I then applied a purple wash on the gems to try to blend the previous attempts together. As you might guess, I had no clear idea of what I was doing. I didn't check any "how to paint crystals" tutorial online and just went on experimenting.
A full garrison of Dwarves from the Stronghand house, supporting the official blue and red colors of their house.
This is after an evening of basecoat.
And after a Nuln Oil wash and some drybrush on the bases.
This is the first time I actually do highlights. It's pretty simple but effective. I just re-apply the basecoat colors on top of the wash, but only on the edges.
The effect is subtle, but I now feel like my miniatures look like the ones I used to see in White Dwarf when I was younger. I feel like I achieved something!
I recently had discovered the GW Android Application, and it was suggesting a set of steps to paint a zombie flesh tone. I decided that it was the right opportunity to try to paint my Giant Zombie, as it was giving me a lot of flesh space to experiment.
First basecoat of Pale Flesh. I wonder if I will paint all the flesh first, as suggested by the GW App, and the paint the other parts, or if I'll just block all my basecoats first. I've always basecoated everything first, I find it helps me better see what the miniature will look like. But maybe I should try something different?
I was really uninspired by this mini for a long time and it sat on my table unpainted for months. Then I decided to try my new Citadel Contrast paints on it. It finally turned out better than I expected.
I used the green contrast on the white priming directly, used a brown contrast on the leather and then painting the metal in my usual way. The overall visual aspect is much better than what I would have achieved otherwise. Contrast paint are a great way to get it over with miniatures that don't inspire you.
The nice thing about having two of those is that I can try two different painting techniques and compare.
The one on the left was dry brushed, while the one the right was painted.
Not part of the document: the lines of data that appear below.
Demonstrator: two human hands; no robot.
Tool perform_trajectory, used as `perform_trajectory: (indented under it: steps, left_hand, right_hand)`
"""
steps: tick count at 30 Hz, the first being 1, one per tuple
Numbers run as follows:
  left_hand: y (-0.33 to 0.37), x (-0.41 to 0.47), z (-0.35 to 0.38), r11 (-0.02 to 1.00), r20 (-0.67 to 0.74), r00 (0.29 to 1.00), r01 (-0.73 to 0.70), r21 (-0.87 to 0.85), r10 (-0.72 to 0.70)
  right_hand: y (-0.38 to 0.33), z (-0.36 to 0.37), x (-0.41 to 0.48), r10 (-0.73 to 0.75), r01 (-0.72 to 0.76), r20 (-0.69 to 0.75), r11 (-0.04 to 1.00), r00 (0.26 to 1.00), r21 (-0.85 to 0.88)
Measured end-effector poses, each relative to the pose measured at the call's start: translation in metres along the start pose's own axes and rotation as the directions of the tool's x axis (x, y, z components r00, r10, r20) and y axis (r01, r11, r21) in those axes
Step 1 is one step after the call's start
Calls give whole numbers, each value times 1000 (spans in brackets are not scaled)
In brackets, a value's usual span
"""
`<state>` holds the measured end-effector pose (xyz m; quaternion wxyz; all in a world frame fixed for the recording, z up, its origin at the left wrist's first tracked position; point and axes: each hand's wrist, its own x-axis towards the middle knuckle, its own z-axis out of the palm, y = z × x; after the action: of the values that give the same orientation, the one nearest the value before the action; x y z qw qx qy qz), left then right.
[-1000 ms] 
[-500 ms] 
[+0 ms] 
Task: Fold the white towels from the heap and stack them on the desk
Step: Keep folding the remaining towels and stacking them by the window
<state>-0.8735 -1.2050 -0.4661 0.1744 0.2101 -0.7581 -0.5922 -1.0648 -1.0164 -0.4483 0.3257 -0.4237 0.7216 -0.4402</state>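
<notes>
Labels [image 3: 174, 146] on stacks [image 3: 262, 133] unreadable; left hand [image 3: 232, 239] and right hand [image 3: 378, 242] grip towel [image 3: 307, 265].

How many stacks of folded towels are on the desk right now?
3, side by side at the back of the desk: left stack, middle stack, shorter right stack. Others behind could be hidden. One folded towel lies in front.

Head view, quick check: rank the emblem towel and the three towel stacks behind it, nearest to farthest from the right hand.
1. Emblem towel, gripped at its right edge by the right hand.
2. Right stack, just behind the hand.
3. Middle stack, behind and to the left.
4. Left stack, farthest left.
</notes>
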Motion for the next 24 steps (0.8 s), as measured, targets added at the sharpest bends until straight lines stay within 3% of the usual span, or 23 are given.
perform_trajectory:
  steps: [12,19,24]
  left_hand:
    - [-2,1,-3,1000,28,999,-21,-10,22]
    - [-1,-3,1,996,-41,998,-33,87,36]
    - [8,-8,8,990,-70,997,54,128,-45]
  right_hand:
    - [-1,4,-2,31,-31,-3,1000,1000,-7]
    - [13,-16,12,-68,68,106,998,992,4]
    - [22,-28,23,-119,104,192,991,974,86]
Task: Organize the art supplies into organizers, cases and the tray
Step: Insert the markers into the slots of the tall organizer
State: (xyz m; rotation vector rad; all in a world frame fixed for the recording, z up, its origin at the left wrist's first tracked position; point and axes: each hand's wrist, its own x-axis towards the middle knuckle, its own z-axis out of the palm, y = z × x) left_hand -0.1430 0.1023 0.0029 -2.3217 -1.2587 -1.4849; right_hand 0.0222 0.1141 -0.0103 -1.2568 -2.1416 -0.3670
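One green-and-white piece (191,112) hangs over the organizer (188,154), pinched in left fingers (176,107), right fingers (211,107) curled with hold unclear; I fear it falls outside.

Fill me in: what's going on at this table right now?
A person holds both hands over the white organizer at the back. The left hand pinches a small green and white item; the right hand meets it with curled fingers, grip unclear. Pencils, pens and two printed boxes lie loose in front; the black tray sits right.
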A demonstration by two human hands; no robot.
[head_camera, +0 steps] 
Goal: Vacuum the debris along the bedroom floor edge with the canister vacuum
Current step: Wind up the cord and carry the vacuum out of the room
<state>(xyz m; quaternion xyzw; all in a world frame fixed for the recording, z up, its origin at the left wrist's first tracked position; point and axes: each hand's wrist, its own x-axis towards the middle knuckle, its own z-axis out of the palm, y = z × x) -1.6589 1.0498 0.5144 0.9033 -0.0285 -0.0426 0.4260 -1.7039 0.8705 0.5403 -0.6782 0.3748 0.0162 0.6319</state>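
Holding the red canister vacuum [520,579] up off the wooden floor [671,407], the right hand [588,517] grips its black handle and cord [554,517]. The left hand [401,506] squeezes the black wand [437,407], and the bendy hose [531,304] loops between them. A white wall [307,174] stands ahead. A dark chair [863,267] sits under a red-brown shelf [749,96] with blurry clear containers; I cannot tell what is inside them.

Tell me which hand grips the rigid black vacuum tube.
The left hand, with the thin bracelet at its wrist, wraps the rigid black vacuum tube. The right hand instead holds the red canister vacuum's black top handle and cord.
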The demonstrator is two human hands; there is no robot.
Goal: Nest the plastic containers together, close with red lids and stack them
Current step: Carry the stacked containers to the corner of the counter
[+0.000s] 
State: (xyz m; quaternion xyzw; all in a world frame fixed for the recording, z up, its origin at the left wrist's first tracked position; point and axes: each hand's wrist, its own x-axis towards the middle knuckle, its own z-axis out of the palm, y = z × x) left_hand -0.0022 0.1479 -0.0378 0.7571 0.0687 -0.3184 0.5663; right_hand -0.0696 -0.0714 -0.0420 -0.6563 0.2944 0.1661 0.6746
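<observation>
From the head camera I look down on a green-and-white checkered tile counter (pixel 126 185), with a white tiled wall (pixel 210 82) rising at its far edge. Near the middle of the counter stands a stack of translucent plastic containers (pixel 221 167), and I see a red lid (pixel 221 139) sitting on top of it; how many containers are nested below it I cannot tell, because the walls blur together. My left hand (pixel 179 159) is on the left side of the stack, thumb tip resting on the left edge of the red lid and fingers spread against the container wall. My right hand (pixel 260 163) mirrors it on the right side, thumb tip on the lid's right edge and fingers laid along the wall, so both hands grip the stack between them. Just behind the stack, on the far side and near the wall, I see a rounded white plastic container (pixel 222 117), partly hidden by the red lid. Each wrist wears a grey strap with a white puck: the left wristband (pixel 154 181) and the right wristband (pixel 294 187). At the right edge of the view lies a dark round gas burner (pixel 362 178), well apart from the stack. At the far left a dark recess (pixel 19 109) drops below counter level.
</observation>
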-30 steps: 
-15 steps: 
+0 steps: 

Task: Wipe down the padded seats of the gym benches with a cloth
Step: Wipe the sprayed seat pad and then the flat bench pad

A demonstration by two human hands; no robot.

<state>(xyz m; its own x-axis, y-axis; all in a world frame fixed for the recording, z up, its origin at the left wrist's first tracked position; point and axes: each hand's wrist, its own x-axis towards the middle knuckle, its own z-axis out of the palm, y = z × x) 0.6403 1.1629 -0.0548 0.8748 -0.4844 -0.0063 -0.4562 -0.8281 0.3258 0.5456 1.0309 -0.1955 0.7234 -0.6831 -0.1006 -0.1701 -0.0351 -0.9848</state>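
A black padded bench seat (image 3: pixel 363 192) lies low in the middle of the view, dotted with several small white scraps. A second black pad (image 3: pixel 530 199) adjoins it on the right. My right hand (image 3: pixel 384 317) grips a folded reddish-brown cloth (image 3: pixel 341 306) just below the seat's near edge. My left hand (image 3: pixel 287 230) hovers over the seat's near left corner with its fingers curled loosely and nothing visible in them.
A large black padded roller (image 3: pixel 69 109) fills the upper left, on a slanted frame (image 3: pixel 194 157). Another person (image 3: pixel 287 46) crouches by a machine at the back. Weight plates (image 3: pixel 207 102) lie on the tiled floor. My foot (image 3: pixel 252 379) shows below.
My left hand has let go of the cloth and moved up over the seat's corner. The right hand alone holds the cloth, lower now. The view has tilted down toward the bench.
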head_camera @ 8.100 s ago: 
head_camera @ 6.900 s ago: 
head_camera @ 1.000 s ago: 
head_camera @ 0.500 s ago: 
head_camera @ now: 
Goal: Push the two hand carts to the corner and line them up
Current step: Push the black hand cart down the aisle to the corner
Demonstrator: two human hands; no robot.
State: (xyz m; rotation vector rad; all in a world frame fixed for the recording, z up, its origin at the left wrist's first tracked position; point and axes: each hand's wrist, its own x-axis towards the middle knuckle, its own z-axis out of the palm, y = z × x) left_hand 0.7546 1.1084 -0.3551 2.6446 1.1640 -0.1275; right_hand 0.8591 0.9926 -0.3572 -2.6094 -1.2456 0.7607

When I was dry brushing the first one I thought it was very tedious, so I went on to painting the second one, hoping it would be easier. It turned out that it was even worse. This first basecoat was pretty boring to do.
In my current game, my players woke up an ancient Bat Demon during one of their exploration. I didn't anticipated that, so didn't had the right mini for it. I painted that shortly after the session, being the closest thing to a Bat Demon I could find.
In retrospect I'm happy with the fire effect. It's not fantastic, but it works. As for the rest of the colors, I think there is not enough contrast here. I should have put a lighter wash on the flesh of the wings, and/or used a more golden metal for the armor parts.
I had this mini on my table for a long time. The sculpt of it makes it hard to paint. You cannot attach it to a base or you won't be able to access the underneath, so you have to manipulate it while painting, and wait for the paint/washes to dry on one side before doing the other side.
Here you can see the top part drying after a red wash.
An Otyugh from Wrath of Ashardalon. Great mini to have when your players start exploring some sewers. The ability of the Otyugh to telepathically communicate could lead to some great RP.
As for the mini itself, I like how it turned out. Being a sewer creature, I could be sloppy in my paint job. Very rough drybrush of red and brown, picking up the teeth and details with a bone color, and using a very bright color for the tongue. This is a trick I learned after having painted too many boring miniatures: pick a very bright color for one detail, that will attract the eye.
This is a Dark Young of Shub-Niggurath from the Mansions of Madness boardgame, but also a very nice miniature full of details to practice.
Here is a picture when it was almost finished. I just had the base to dry brush, but I realized it was missing something. It was too... mundane (as much as an horror from the great beyond could be).
So I repainted the tongue in a bright color to attract gazes.